■ What you should do:
When you reach the line with "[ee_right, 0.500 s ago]" in the listing below, transcribe it and each line after it up to and including the line with "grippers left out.", exactly and with nothing else.
= Beginning of Section =
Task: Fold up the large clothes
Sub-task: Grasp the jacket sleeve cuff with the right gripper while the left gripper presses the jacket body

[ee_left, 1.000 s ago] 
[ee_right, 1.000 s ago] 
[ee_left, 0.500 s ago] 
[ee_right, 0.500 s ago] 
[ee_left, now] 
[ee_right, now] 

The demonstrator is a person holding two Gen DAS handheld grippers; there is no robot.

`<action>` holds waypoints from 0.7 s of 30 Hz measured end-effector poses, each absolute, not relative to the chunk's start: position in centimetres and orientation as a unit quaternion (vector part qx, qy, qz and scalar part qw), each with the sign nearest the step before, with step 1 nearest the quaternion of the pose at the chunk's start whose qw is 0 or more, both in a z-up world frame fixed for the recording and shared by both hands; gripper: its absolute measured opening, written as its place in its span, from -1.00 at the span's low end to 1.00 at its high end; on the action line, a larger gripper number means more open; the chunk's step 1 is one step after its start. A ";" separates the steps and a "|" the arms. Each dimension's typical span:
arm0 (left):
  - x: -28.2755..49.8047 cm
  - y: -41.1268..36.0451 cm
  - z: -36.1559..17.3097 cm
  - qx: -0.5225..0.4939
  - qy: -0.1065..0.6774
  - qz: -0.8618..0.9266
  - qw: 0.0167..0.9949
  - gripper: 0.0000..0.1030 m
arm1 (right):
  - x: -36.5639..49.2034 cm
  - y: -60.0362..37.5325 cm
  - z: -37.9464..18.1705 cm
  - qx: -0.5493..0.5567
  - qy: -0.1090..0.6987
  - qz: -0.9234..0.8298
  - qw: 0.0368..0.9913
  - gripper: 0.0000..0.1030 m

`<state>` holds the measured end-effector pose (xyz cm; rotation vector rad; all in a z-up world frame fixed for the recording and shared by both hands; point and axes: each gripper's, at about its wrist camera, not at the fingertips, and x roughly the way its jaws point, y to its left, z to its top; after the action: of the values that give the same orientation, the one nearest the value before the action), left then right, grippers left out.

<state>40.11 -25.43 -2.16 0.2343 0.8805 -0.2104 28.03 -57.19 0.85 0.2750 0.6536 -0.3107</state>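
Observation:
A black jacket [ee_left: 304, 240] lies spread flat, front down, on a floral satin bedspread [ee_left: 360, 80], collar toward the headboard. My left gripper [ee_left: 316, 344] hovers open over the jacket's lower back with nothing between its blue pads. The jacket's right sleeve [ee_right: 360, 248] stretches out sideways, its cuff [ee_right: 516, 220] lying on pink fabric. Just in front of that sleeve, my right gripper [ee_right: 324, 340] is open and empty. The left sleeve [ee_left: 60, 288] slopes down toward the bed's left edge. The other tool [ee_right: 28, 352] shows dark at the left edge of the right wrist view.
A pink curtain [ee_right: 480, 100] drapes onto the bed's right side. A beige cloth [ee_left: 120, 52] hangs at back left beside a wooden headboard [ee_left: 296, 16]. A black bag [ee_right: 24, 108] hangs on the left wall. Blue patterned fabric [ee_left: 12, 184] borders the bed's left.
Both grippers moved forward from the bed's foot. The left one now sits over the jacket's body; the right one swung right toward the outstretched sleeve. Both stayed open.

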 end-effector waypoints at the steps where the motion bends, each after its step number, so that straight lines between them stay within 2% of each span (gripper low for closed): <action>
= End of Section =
■ Problem solution:
[ee_right, 0.500 s ago] 
[ee_left, now] 
[ee_right, now] 

The demonstrator is a person holding two Gen DAS handheld grippers; there is no robot.

`<action>` holds waypoints from 0.7 s of 30 Hz measured end-effector poses, each absolute, not relative to the chunk's start: position in centimetres and orientation as a unit quaternion (vector part qx, qy, qz and scalar part qw), each with the sign nearest the step before, with step 1 nearest the quaternion of the pose at the chunk's start whose qw is 0 or more, both in a z-up world frame fixed for the recording and shared by both hands; gripper: its absolute measured opening, written as its place in its span, from -1.00 at the span's low end to 1.00 at its high end; on the action line, a larger gripper number means more open; the chunk's step 1 is one step after its start. A ";" separates the steps and a "|" the arms. Each dimension's typical span:
arm0 (left):
  - x: -28.2755..49.8047 cm
  - y: -41.1268..36.0451 cm
  - z: -36.1559..17.3097 cm
  - qx: -0.5225..0.4939
  - qy: -0.1065..0.6774
  - qz: -0.8618..0.9266
  - qw: 0.0167..0.9949
  - gripper: 0.0000..0.1030 m
arm1 (right):
  - x: -36.5639..49.2034 cm
  - y: -60.0362..37.5325 cm
  - z: -37.9464..18.1705 cm
  - qx: -0.5493..0.5567
  - qy: -0.1090..0.6987
  - qz: -0.9234..0.8298
  - qw: 0.0368..0.9913
  - gripper: 0.0000..0.1030 m

`<state>` holds the measured end-effector pose (xyz cm; rotation vector rad; all in a z-up world frame fixed for the recording and shared by both hands; point and axes: each gripper's, at about its wrist camera, not at the fingertips, and x roughly the way its jaws point, y to its left, z to its top; after the action: of the values that give the same orientation, the one nearest the value before the action), left then right, grippers left out.

Nothing remains to be added to the exercise.